• What is expected: Where does the word "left" occur in the material? Copy each line that has it.

• Data excerpt:

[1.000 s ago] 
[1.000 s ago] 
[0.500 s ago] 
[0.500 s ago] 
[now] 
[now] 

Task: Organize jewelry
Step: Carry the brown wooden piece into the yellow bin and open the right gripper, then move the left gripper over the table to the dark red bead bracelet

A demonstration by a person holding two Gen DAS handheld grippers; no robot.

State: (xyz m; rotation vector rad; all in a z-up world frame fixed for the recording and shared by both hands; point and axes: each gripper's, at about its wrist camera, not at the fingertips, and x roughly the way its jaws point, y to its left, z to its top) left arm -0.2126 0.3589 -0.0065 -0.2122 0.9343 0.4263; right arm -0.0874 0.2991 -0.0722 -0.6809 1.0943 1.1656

• Expected answer:
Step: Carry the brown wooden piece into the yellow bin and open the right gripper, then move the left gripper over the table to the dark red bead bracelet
State: (xyz m; rotation vector rad; all in a z-up world frame fixed for the recording and shared by both hands; point and axes: each gripper's, at about its wrist camera, not at the fingertips, and x roughly the way its jaws point, y to its left, z to its top) left arm -0.2126 0.3589 -0.0065 -0.2122 0.9343 0.4263; right arm -0.0874 0.2991 -0.0722 -0.6809 1.0943 1.1656

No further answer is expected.